Doing a Sanity Check of the Data with Pivot Tables¶
Go to the index page for the census-surname lessons:
- About the data and pivot tables
- Creating a pivot table
- Why pivot. Why aggregate
- Aggregation/visualization as simplification
- Randomness is suffering
In the previous lesson, we created a
compiled sheet of the top 5000 most common surnames from the 2000 and 2010 Census – i.e. a dataset of roughly 10,000 records. However, the compilation process was done by hand – clicking-dragging to select data from the sheets, manually copy-pasting datasets together. Rows/columns may have been left out, accidentally altered/erased, or accidentally included.
We could manually spot-check the
compiled sheet, to verify that it contains 10,000 rows, that all of the surnames have a
5000. But that’s even more error-prone hand work. We can use the Pivot Table functionality of our spreadsheet to quickly and more accurately do this kind of counting.

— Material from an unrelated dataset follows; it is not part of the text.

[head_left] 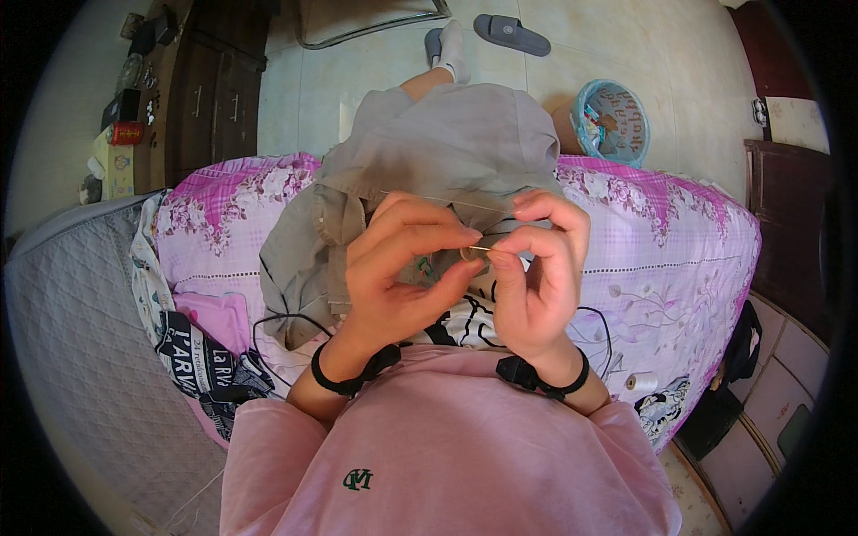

Teaching pivot tables is difficult, I imagine learning them even moreso. I first learned about pivot tables just to teach pivot tables – I had thought my programming skills covered most of pivot tables’ benefits. I now find them to be one of the best and most accessible data tools for every journalist (or analyst or researcher or investigator), but I think the learning curve can be steep if you aren’t used to thinking of how to explore data via aggregation, sorting, and filtering.
It doesn’t help that the Pivot Table interface for both Google Sheets and Microsoft Excel can be incredibly opaque and bewildering. So I’ve found that it’s easier just to experience the confusing steps with a hands-on process.
I’ve created a spreadsheet for this lesson, which includes the
compiled sheet from the previous lesson:
To get the most of out trying out pivot tables, go into it already knowing the answers to find. In this situation, we expect that the
compiled surnames dataset has:
- A total of 10,000 records (give or take a few, since some surnames tied for popularity)
- Exactly and only two different
yearvalues: 2000 and 2010
- The number of records per year to be split roughly 50/50
- The total
countof Americans to be significantly less than the actual number, since the
compileddataset includes only Americans with the 5,000 most common surnames
- Roughly 5,000 total unique surnames, probably a few more assuming that some surnames dropped/increased in popularity between 2000 and 2010.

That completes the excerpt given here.